Simple binary classification problem utilizing convolutional neural networks

Import libraries


In [1]:
# Import libraries. 

from __future__ import print_function
import os
import sys
# os.environ['THEANO_FLAGS']='mode=FAST_RUN,device=gpu0,floatX=float32,optimizer=fast_compile'
# os.environ['KERAS_BACKEND'] = 'theano'
"""
os.environ['THEANO_FLAGS']='mode=FAST_RUN,device=gpu3,floatX=float32,optimizer=fast_compile'
os.environ['KERAS_BACKEND'] = 'theano'

In case you want to select a graphic card (i the above code i set the 3rd graphic card.) 
"""
# from keras.preprocessing.image import ImageDataGenerator
from keras.models import Sequential
from keras.layers import Dense, Dropout, Activation, Flatten, BatchNormalization
from keras.layers import Convolution2D, MaxPooling2D
from keras.optimizers import SGD
from keras.utils import np_utils
from keras.callbacks import ModelCheckpoint
from sklearn.metrics import accuracy_score,roc_auc_score
from sklearn.metrics import roc_curve, auc
from sklearn import metrics
from sklearn.metrics import classification_report
from sklearn.cross_validation import train_test_split
from sklearn.preprocessing import StandardScaler, RobustScaler
import numpy as np
import keras 
import keras.backend as K
from keras.callbacks import LearningRateScheduler
import math
from keras import callbacks
import glob
from PIL import Image
from sklearn.cross_validation import train_test_split
from keras.utils.visualize_util import plot


Using Theano backend.
Using gpu device 0: GeForce GTX 750 Ti (CNMeM is disabled, cuDNN 5105)
/usr/local/lib/python3.5/dist-packages/theano/sandbox/cuda/__init__.py:600: UserWarning: Your cuDNN version is more recent than the one Theano officially supports. If you see any problems, try updating Theano or downgrading cuDNN to version 5.
  warnings.warn(warn)
/usr/local/lib/python3.5/dist-packages/sklearn/cross_validation.py:44: DeprecationWarning: This module was deprecated in version 0.18 in favor of the model_selection module into which all the refactored classes and functions are moved. Also note that the interface of the new CV iterators are different from that of this module. This module will be removed in 0.20.
  "This module will be removed in 0.20.", DeprecationWarning)

Basic functions


In [2]:
# It is good to know the pid of the running code in case you need to stop  or monitor. 
print (os.getpid())
file_open = lambda x,y: glob.glob(os.path.join(x,y))

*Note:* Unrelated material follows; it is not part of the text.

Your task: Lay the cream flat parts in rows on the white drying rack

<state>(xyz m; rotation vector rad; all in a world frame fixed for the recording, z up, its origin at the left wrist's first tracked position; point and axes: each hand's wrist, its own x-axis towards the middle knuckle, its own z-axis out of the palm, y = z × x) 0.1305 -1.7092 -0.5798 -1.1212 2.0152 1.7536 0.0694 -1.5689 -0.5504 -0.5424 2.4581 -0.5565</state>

# learning rate schedule. It is helpful when the learning rate can be dynamically set up. We will be using the callback functionality that keras provides. 
def step_decay(epoch):
  initial_lrate =0.01
  drop = 0.3
  epochs_drop = 30.0
  lrate = initial_lrate * math.pow(drop, math.floor((1+epoch)/epochs_drop))
  print (lrate)
  return lrate

# The following function will be used to give a number of the parameters in our model. Useful when we need to get an estimate of what size of dataset we have to use.  
def size(model): 
  return sum([np.prod(K.get_value(w).shape) for w in model.trainable_weights])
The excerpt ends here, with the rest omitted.